People placed under unremitting pressure become estranged from each other ... individuals coerced by circumstances become coercers ... people seek scapegoats for their unhappiness ... A culture of "hardness" and cynicism grows ...They place the blame for all this on our "competitive society", though no evidence is adduced why 21st century Britain should be thought of as more competitive than, say, Elizabethan society. The symptoms in question could just as easily be attributed to the growth of mediocracy — an ethos that promotes and enforces a degraded view of the individual.
• The FT’s Jonathan Guthrie recently informed us ('If you can fake it, you will make it') of the latest hot concept from the world of business philosophy: authenticity. Not just any kind of authenticity, however: preferably, it should be the fake kind.
At one executive leadership seminar I attended recently, the trainer explained that authenticity was the main attribute delegates needed to radiate, including “different types of authenticity for different audiences”. This means being a technocrat in the boardroom, a pragmatist among middle managers and an Average Joe on the shop floor.This is one advantage of the private sector: it tends to be more honest about its nonsense, and will at times openly display it for all to see.
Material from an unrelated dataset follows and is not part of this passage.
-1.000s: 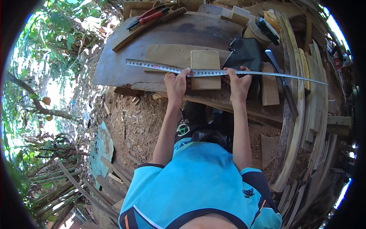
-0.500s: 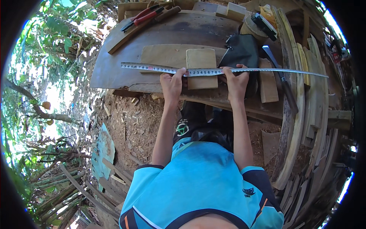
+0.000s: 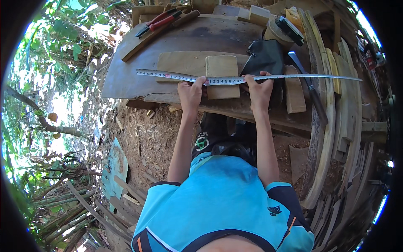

After all, business is a kind of game. PricewaterhouseCoopers may set up a website asking people “how would you like to change the world” but no one realistic is going to see this as anything other than a bit of marketeering. The public sector, on the other hand, takes its intellectual credentials far more seriously, and would never be as revealing about its potentially mockable ideology — although we do of course get the occasional whisteblower who generously leaks it.
But Mr Guthrie has missed an opportunity to make a much wider point. Fake is now preferable, not just for corporate authenticity, but for many other attributes as well. ‘Cleverness’, for example, has been rebranded, so that it is now a question of being seen to do something which is difficult to mimic correctly without training, rather than a question of underlying ability. Labels are more important than the qualities with which they were once mildly correlated. Appearance is prioritised over reality, as appearance is more easily manipulated.** And an awareness of this reversal of relative status between description and innate quality is important, if you want to be considered sophisticated in a mediocracy.
* January 2009, p.10. Some details about the case are available here.
** For example, you may only be the deputy editor of a chatterati magazine with intellectual pretensions and a declining circulation. Pull a few strings and give a couple of lectures, however, and — hey presto — you are now a "Professor of Journalism Studies".